Hi Lewis,

On Tue, Jan 21, 2014 at 9:03 PM, Lewis John Mcgibbney <
[email protected]> wrote:

> Hi d_k,
>
> On Tue, Jan 21, 2014 at 11:20 AM, <[email protected]>wrote:
>
>>
>> I'm working on porting NUTCH-1622 to Nutch 2
>>
>
> Excellent
>
>
>> and the path I took was to add a MapWritable field to the Outlink class
>> to hold the metadata.
>>
>
> So identical to approach implemented by Julien in NUTCH-1622?
>

Ye, I wasn't very creative about it and it looked reasonable.


>
>>
>> In order to store the metadata in the WebPage so it will be passed along
>> the mappers and reducers I used the metadata field of the WebPage class.
>>
>
> Yes this sounds right. AFAIK, this is the only place we can access it...
>
>
>>
>> Because the putToMetadata method of the WebPage accepts a ByteBuffer, in
>> order to convert the MapWritable to a ByteBuffer i'm using something along
>> the lines of:
>>
>>
> ...snip
>
>
>> And I would be happy to get some input on:
>> 1) Is it the correct way to convert the MapWritable to a ByteBuffer to be
>> stored in the WebPage's metadata?
>>
>
> There are many instances of where we already convert to ByteBuffer for
> entries to WebPage metadata map field. You can try grep'ing the codebase
> for 'putToMetadata'. Generally speaking I think the code is OK. I am
> interested to hear about where you are thinking of adding the code though?
>
>

All the examples of putToMetadata usages I found were either Strings or
doubles. Some byte array. Didn't see an Object being serialized.

Well, DOMContentUtils is the one that creates outlinks but because I think
the DOMContentUtils shouldn't know what metadata goes where (if any) then
the next object in the call hierarchy is the HtmlParser and because it
already contained code that added valued to the Page's metadata I felt
comfortable adding it there outlink metadata too.

I attached the patch. If you think its ready I can add it to JIRA.

Is it customary to add a half baked patch to JIRA for review?


>  2) Should the metadata be stored in the metadata field as a ByteBuffer or
> is there a better way to pass along the metadata?
>
> AFAIK ByteBuffer is the way we want to do it. We have been caught out
> however before with conversions of ByteBuffer-to-String, (see NUTCH-1591)
> so we want to make this noth consistent and correct.
>

NUTCH-1591 is about reading ByteBuffers so yes, if you read a ByteBuffer
that you know nothing about make sure you read it from its last position.
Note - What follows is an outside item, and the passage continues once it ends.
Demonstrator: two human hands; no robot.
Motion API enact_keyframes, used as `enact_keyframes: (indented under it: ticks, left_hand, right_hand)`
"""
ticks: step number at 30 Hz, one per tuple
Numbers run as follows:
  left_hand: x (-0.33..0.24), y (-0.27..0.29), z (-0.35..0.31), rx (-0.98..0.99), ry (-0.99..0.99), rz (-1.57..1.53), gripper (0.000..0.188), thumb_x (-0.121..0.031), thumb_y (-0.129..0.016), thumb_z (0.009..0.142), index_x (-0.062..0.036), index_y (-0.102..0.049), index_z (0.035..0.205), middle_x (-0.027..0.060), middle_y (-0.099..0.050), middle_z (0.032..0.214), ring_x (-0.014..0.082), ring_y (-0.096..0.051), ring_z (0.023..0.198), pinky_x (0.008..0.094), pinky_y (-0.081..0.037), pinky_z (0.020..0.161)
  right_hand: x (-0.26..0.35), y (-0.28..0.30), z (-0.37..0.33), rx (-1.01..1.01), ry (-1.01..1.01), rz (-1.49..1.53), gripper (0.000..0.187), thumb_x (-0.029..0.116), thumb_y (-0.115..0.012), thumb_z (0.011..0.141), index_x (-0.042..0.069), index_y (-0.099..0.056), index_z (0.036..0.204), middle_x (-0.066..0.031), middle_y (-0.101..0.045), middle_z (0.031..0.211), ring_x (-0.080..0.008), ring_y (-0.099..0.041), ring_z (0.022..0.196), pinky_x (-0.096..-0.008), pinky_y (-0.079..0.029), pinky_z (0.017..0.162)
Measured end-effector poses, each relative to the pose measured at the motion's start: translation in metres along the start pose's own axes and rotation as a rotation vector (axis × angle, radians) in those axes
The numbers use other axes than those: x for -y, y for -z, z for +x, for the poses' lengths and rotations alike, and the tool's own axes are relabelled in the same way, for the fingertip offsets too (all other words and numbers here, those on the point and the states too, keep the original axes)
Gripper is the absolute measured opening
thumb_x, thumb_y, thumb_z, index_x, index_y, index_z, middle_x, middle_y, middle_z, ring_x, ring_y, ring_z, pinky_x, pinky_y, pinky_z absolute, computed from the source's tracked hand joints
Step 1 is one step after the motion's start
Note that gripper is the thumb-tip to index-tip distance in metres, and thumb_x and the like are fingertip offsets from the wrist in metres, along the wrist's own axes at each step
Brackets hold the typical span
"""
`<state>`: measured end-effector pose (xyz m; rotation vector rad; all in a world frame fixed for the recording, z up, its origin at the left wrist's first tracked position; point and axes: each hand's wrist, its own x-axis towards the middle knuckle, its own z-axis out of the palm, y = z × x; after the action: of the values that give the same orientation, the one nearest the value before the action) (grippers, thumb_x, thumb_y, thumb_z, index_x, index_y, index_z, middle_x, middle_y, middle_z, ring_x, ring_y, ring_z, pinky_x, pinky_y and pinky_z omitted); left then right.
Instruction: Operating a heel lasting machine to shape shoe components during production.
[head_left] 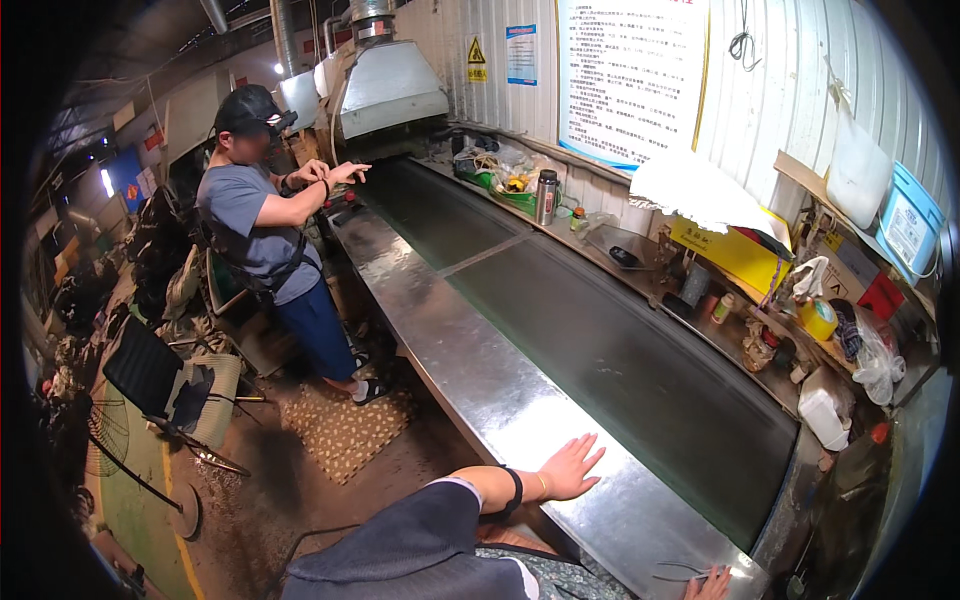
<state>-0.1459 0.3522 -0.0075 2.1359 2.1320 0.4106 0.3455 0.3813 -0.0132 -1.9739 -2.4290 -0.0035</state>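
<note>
My left hand lies on the shiny metal ledge, its fingers spread and nothing in it. At the lower edge of the picture, my right hand rests on the near end of that ledge with fingers stretched out, partly cut off. A thin two-pronged metal tool, like tweezers or small scissors, lies right beside its fingertips; whether they touch, I cannot tell. Beyond the ledge runs a wide dark conveyor belt, with a pale strip across it farther up.
A person stands at the far left of the ledge, hands together. A metal hood hangs over the belt's far end. Along the wall shelf stand a steel flask, a yellow box and a white jug. A chair stands left.
</note>
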Motion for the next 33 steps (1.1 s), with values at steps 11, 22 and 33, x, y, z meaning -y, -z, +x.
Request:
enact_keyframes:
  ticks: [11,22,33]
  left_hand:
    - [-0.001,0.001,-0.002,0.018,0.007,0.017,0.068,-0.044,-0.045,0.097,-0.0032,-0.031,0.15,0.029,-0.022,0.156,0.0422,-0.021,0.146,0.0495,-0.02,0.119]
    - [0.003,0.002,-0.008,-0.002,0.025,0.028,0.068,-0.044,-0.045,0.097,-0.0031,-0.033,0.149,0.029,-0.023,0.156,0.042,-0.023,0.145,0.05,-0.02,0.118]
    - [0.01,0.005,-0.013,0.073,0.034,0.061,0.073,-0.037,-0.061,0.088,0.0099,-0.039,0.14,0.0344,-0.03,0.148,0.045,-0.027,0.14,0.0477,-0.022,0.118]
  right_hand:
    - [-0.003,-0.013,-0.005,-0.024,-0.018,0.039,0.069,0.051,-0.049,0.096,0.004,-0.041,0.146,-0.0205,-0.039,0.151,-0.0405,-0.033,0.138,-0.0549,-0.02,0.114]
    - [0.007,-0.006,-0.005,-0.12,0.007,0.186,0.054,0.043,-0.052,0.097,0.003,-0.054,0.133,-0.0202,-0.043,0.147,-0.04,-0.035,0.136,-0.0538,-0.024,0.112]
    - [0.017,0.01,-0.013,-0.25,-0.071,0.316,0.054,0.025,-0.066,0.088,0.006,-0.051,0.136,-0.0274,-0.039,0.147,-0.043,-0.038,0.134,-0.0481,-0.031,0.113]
In this case we are reading and writing the entire ByteBuffer so I think we
will be safe.

3) Did I waste my time working with MapWritable and could of used any java
>> collection as long as the target JVM could of deserialized it considering
>> that all that is passed is an array of bytes and Outlink is never passed as
>> it is. Outlinks are passed as a map between url and anchor (utf8, utf8).
>>
>> ... my next change was to make the Utf8 allocation static... :-P
>>
>
> I honestly couldn't tell you what benefit gains we could obtain by using
> MapWritable however it would be good practice for us to keep the
> implementations for trunk and 2.x as similar as possible, especially with
> regards to how Outlink's are represented.
>

One downside to working with MapWritable is that you cant have null as a
value and you have to use NullWritable.get()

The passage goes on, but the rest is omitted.